So this has been discussed but this is still not ininteresting: may be this is not needed for the Lua language itself (which has its own syntaxic representation which is still sufficient), but for formal analysis of the language, and for implementing it (e.g. in an interpreter, in its VM, or in a compiler), that Lua language has to be transformed into another more powerful language (where conformance checks can be made, as well as all optimizations at compiler time or dynamically at runtime). You can implement it in various ways. Lua proposes its opcode machine, more or less stack based (even if there's some data storage described as "registers"), but you can as well represent a Lua program in a lamda calculus form.
Don't reinvent the wheel: we have a wellknown language for it: Lisp.
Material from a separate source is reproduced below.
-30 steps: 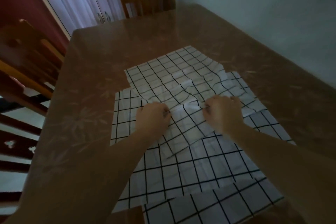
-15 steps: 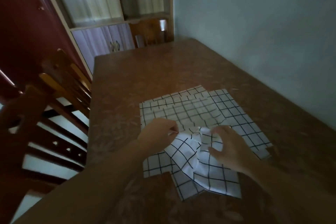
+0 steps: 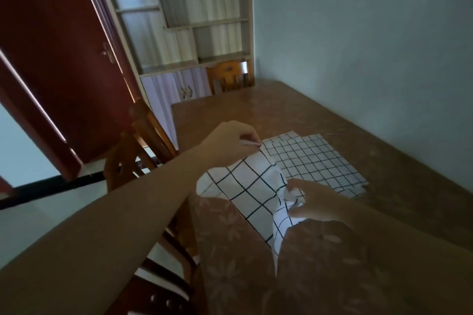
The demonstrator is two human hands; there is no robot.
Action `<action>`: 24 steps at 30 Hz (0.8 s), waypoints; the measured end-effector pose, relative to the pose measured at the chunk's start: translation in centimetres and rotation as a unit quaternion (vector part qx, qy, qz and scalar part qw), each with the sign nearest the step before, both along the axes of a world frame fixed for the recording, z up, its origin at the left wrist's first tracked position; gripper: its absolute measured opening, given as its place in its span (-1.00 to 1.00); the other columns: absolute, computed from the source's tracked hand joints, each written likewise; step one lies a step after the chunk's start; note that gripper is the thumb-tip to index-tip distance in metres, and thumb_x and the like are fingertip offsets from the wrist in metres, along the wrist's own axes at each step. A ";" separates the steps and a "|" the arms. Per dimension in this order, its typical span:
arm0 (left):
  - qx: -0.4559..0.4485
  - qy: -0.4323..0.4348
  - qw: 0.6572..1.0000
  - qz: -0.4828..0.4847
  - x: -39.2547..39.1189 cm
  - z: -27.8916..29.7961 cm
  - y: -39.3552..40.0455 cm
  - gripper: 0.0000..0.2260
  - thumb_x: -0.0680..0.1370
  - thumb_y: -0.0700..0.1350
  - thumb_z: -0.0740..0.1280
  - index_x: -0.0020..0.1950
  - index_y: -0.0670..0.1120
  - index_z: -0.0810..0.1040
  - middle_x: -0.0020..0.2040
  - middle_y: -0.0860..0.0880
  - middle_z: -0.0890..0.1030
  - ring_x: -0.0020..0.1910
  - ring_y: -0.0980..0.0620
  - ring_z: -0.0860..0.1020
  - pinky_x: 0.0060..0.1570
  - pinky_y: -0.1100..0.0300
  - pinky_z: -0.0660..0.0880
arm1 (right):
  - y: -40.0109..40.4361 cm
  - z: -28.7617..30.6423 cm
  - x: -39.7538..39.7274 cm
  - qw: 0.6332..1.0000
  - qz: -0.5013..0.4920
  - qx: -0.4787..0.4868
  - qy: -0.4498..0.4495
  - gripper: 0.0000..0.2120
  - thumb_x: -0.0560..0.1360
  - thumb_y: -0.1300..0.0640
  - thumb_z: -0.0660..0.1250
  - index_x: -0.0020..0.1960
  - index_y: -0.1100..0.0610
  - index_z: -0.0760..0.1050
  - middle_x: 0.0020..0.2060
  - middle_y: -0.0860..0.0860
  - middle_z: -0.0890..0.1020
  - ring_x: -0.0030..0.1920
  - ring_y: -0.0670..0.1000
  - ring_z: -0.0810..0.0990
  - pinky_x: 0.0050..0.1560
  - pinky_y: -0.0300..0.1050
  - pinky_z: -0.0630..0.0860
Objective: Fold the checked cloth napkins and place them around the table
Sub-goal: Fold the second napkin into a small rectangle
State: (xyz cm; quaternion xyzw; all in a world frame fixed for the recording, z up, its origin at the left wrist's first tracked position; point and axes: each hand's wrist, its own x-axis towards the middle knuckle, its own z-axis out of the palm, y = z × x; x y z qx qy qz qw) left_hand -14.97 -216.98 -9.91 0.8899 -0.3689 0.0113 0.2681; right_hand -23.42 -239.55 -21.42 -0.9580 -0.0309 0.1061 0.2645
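Observation:
A white napkin with a black check (image 3: 252,193) hangs lifted above the brown table (image 3: 256,110). My left hand (image 3: 230,139) pinches its top corner, raised over the table's left part. Lower down, my right hand (image 3: 316,203) has its fingers curled into the crumpled right side of the same napkin. More checked napkins (image 3: 314,161) lie flat on the table behind it, overlapping each other.
Wooden chairs (image 3: 143,140) stand along the table's left edge, and another chair (image 3: 229,75) is at the far end. A pale wall runs close along the table's right side. A dark red door (image 3: 56,59) and a shelf cabinet (image 3: 194,33) are at the back.
The top napkin has been lifted off the pile. My left hand rose with a corner, my right hand stayed low in the cloth. The view tilted up toward the room.

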 end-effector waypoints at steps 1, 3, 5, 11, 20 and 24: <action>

And Lisp can also be extremely efficient and fast, if you don't restrict its internal representation to be **just binary trees** with terminal nodes and binary nodes containing only two pointers. You can also implement it by using more types of nodes, for example B-tree pages, which will allow much better data locality and very fast processing, and which is even much easier to transform to another native assemble code than any invented virtual instruction set. With B-tree pages+terminal nodes, you can express both the program code, and all the data that this code handles, and make all transforms of the tree mixing these two kinds of nodes, in order to improve locality, determine constants and precompute them (avoiding also false branch predictions made in many "optimizers").
And implementing a Lisp-based VM is even much easier than a Lua VM... It also allows you to use unlimited "opcodes" (implemented as terminal nodes in Lisp's lists). Lisp lists can also naturally represent any Lua table (if you've used B-trees this is equally compact and fast, but allows easier memory management because B-tree pages have fixed sizes and can be allocated efficiently from a limited set of pools, and you an also easily compact these pools to reduce the global memory footprint on the system, just like what you do in relation database stores where B-trees are very efficient in terms of compacity, speed of accessn data locality, cachability...).